Im Strafprozess um die milliardenschwere Pleite des Finanzkonzerns Wirecard will der Hauptangeklagte Markus Braun Anfang kommender Woche im Landgericht München das Wort ergreifen. "Herr Dr. Braun wird das relativ frei vortragen", sagt Brauns Verteidiger Alfred Dierlamm.

Der ehemalige Wirecard-Chef Braun sitzt seit dem Zusammenbruch des Zahlungsabwicklers vor zweieinhalb Jahren in Untersuchungshaft. Er hatte in dieser Zeit lediglich eine knappe Stellungnahme im Wirecard-Untersuchungsausschuss des Bundestags abgegeben. Der frühere DAX-Konzern Wirecard war im Juni 2020 zusammengebrochen, als bekannt wurde, dass in der Kasse 1,9 Milliarden Euro fehlten. Neben Braun auf der Anklagebank sitzen die Ex-Manager Oliver Bellenhaus und Stephan von Erffa.
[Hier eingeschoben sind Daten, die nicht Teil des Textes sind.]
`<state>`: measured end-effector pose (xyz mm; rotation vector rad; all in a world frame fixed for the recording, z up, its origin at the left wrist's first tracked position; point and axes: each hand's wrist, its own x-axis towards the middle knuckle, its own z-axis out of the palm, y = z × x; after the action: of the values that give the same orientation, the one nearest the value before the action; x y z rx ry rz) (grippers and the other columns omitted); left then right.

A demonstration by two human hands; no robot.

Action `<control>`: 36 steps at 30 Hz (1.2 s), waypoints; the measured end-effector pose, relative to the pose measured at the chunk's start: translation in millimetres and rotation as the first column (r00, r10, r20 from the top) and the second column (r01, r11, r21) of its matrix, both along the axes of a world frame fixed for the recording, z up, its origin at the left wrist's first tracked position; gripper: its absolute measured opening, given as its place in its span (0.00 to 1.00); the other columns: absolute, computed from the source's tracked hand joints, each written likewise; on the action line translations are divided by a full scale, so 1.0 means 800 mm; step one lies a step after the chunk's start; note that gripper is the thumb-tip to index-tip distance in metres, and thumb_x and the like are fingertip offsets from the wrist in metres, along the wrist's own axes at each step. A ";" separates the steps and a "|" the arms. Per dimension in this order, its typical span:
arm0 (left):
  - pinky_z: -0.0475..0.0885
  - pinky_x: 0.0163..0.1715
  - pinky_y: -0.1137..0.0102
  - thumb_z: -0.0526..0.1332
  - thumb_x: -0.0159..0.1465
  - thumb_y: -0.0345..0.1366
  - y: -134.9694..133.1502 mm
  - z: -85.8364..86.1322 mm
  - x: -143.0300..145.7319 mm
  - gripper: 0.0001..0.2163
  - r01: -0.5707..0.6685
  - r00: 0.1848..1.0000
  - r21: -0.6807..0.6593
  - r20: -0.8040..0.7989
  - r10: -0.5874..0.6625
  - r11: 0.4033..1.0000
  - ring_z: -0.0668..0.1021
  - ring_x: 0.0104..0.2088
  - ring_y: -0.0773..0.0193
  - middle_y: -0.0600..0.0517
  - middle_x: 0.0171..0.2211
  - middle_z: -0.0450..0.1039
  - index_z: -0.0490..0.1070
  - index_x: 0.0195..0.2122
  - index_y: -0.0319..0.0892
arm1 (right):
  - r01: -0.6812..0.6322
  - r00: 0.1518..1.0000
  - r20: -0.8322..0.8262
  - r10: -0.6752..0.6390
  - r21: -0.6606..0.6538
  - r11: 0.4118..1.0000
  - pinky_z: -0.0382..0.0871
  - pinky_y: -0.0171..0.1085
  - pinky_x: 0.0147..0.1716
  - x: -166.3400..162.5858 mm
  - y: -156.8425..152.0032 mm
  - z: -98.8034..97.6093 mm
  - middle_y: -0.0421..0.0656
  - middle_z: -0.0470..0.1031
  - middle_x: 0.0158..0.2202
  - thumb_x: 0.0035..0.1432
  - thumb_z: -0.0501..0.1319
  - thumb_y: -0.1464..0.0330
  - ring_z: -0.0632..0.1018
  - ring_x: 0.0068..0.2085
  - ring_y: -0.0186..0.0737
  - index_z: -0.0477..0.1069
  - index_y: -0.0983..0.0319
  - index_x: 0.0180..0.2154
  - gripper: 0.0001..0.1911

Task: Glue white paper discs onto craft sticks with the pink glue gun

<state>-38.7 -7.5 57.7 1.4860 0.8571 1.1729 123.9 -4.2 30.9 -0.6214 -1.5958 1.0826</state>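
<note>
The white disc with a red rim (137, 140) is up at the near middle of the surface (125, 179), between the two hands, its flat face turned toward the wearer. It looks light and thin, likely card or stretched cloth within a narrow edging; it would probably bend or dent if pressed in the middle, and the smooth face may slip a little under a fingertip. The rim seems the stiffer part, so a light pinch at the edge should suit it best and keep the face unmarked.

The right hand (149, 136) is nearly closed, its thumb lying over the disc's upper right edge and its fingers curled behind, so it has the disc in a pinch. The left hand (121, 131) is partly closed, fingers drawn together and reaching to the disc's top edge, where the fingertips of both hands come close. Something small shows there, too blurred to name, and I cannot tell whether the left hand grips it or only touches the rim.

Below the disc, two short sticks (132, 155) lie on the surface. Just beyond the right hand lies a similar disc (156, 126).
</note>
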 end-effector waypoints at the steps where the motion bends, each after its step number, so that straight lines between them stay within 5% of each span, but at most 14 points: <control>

Die Staatsanwaltschaft wirft ihnen Bilanzfälschung, Marktmanipulation, Untreue und Bandenbetrug vor.

Schwere Anschuldigungen

Bellenhaus, der als Kronzeuge gilt und die beiden anderen schwer belastet hat, beschreibt die Vorgänge als gemeinsame Bilanzfälschung, für die Milliardenbeträge erfunden worden seien. Dafür habe man zum Schein sogenannte Drittpartner-Firmen eingerichtet. Dierlamm zeigt sich hingegen überzeugt, dass vorhandene Milliardensummen hinter Brauns Rücken beiseitegeschafft worden seien. Von Erffa hat die Vorwürfe ebenfalls von seiner Anwältin zurückweisen lassen.

Kronzeuge Bellenhaus
Kronzeuge Bellenhaus © APA/dpa/Lukas Barth

Brauns und von Erffas Anwälte versuchten am Mittwoch stundenlang, mit Hunderten Fragen Bellenhaus' Glaubwürdigkeit zu erschüttern. "Haben Sie irgendeinen Sachbeleg dafür, dass Herr Dr. Braun von Manipulationen im Zusammenhang mit dem Wirecard-Drittpartnergeschäft Kenntnis hatte?", fragte Dierlamm ihn. Der Anwalt verlangte von Bellenhaus auch Aufklärung über etliche Millionenzahlungen auf Firmenkonten im Wirecard-Umfeld. Von Erffas Anwältin Stephanie Kamp wollte wissen, auf welches Vermögen Bellenhaus Zugriff gehabt habe.

Bellenhaus, der Braun und von Erffa tagelang als seine Komplizen beschrieben hatte, wollte darauf jedoch am Mittwoch nicht antworten. Er berief sich auf sein Schweigerecht. Bellenhaus' Verteidiger Florian Eder fügte jedoch hinzu, man werde sich die von den Anwälten auch auf 91 Seiten schriftlich eingereichten Fragen noch einmal anschauen. Für Donnerstag haben die Anwälte von Braun und von Erffa ausführliche Stellungnahmen zu Bellenhaus' Äußerungen angekündigt.